原來下個月的十五,是中秋團圓夜啊,月圓人圓,千里照嬋娟,卻不想成了師父的忌日‘‘‘‘‘‘原來師父生前最喜歡的烈雲燒,只產在黃河岸的雍州酒家村,這一來一去,要費許多時日,提前一個月出島,也是掐著時間了。
一種酸楚之意從心間蔓延開來,恍惚間只覺得鼻尖發酸,我深吸一口氣,不讓自己落下淚來。
只是我一直不明白,師父那麼溫潤的一個人,為何喜歡那樣烈得燒喉的酒。
以前,無名島的地窖裡,總是藏著許多壇烈雲燒,拿出一罈,拍開封泥,那馥郁醇厚的酒香也要醉人了,只是而今卻不復見了吧。
“阿七,這麼多年來,師兄恣意任性,悠遊江湖,卻留你守著這島,真是‘‘‘‘‘辛苦你了。”我的手輕輕握著失了了劍鞘的三尺雪,感受著如雪寒意。
“師兄,”卻見阿七起身離開我身邊,走至窗前,背對著我,窗外照進來夏日的陽光,將他的輪廓鍍上了一層淺淺的金色,我一時間有些恍惚,彷彿這沐浴在明淨天光中的人,是師父‘‘‘‘‘
水月閣離無名島中心有些距離,又在一處高地上,彷彿間似乎可以聽見拂岸陣陣濤聲,那吹面而來的風中,似乎也有些鹹溼之意,連阿七的聲音,也好像因著這溼意而顯得沉重,“有一天,你會忘記阿七吧。
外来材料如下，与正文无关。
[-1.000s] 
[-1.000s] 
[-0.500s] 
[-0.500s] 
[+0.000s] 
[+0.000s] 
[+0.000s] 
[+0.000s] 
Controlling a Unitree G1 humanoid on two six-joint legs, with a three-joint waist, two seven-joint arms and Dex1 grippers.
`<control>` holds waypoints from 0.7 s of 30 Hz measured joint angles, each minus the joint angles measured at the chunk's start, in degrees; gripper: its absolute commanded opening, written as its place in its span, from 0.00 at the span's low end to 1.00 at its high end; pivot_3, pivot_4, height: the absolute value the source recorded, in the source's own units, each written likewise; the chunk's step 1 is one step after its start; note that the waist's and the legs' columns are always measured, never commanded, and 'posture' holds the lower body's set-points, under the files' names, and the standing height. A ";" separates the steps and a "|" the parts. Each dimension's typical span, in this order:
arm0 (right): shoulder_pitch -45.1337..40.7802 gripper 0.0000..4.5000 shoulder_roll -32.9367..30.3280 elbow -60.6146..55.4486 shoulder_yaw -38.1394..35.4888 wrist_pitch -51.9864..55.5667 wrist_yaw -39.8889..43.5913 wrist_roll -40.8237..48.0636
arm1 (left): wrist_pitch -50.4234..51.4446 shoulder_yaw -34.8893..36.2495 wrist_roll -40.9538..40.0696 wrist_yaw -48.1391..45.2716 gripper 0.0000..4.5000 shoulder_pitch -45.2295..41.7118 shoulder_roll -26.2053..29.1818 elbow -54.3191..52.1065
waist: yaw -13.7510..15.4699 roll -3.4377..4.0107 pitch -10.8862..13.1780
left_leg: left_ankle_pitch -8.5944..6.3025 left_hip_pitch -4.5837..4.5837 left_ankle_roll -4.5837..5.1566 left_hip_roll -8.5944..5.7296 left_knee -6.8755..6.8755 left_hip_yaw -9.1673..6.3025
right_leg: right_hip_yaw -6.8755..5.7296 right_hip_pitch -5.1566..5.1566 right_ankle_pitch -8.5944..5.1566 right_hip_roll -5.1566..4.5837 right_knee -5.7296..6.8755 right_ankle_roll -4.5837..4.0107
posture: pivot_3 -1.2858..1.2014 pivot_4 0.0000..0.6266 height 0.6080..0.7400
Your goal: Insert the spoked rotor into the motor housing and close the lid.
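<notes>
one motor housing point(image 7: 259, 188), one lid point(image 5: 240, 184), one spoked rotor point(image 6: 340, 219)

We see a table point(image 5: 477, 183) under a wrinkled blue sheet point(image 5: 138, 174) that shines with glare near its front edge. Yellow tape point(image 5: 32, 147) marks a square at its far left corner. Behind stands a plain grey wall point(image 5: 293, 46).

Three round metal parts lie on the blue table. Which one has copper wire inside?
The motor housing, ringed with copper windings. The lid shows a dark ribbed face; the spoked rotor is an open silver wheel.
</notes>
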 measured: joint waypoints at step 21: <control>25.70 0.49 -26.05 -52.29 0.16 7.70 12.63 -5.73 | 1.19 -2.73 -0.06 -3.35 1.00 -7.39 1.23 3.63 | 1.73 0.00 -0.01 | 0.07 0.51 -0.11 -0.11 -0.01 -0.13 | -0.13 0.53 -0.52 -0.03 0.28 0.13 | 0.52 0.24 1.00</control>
”
語氣竟是極淡極淡的,又好像只是風中夾著的一聲嘆息罷了,我一時忘記反駁,正欲要開口,卻見阿七轉過身來,眉眼彎彎,聲音清澈,如琳琅珠玉,“師兄在想什麼?”
“在想,我雖是你師兄,卻沒好好擔過這做師兄的責任,往日雖然是懷著一腔少年豪情,說是少年心事當挐雲,但終是在未告知任何人的情況下棄島而去了,你那時候,也只有七歲光景吧,那麼小,這島上又清寂得很,不知道是怎麼過來,彷彿轉瞬間就過了這許多年,只是其中辛苦,如魚飲水,旁人無法體會,怪不得那次見面之時,你對我心懷怨憤,然而常常想起來,你少時”我眯了眯眼,心下澹澹回味方才一幕,如鏡花水月,又聽他語意不對,想必還是不能釋懷往昔,便想和他說些小時候的事,見他一步一步慢慢走近,逆著光,彷彿從一個七歲稚童,到的如今翩翩,拂開隔岸桃花,寂寂走過了這許多年的歲月,一襲淺綠夏衫緩緩,如迴風帶雪,風姿卓然,鬼使神差般地又加了一句“真是、真是可憐、可愛。”
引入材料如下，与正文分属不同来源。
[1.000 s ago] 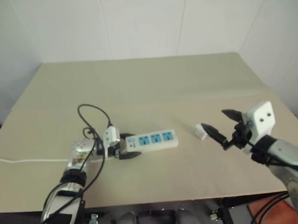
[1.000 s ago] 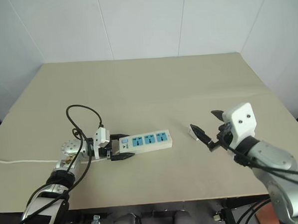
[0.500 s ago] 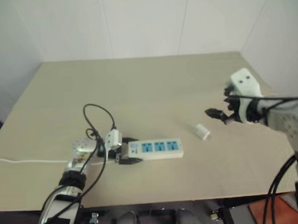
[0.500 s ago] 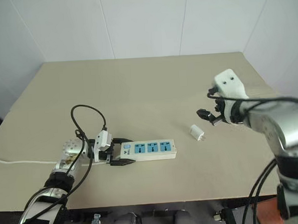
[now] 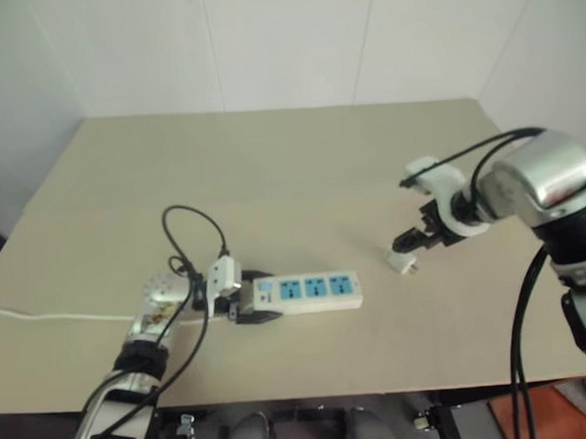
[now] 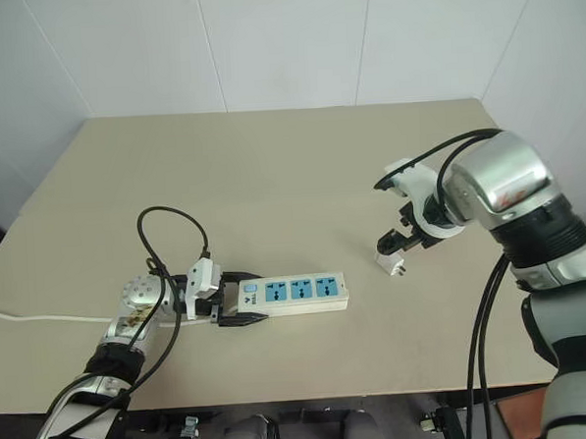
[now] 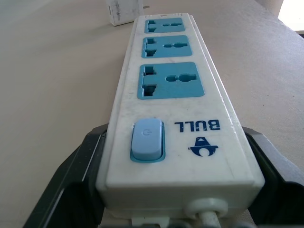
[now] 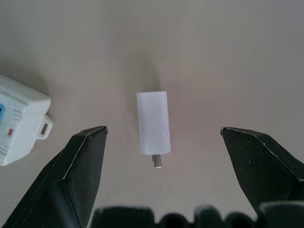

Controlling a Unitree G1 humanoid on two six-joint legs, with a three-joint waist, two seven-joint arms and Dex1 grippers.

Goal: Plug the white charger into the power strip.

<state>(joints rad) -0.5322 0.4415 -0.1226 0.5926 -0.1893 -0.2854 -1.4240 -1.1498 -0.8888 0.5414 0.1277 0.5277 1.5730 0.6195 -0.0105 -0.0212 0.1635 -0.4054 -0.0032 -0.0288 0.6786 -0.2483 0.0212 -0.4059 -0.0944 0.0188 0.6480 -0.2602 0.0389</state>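
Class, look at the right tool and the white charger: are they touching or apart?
Apart. The right wrist view shows the white charger lying on the table between the open right tool's fingers, bare table on both sides.

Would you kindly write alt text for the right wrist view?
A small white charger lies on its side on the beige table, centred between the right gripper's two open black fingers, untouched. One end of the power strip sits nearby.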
“可憐、可愛。”阿七終於走近了,唸叨著我方才說的話,像是自言自語,然而聲音中含著諷意,冰涼刺骨,只是離得太近了,他伸過手來,指尖似欲要觸到我面頰,我下意識微微挪動腳步,錯身閃避,之後才有些錯愕,又怕他心情反覆而發怒。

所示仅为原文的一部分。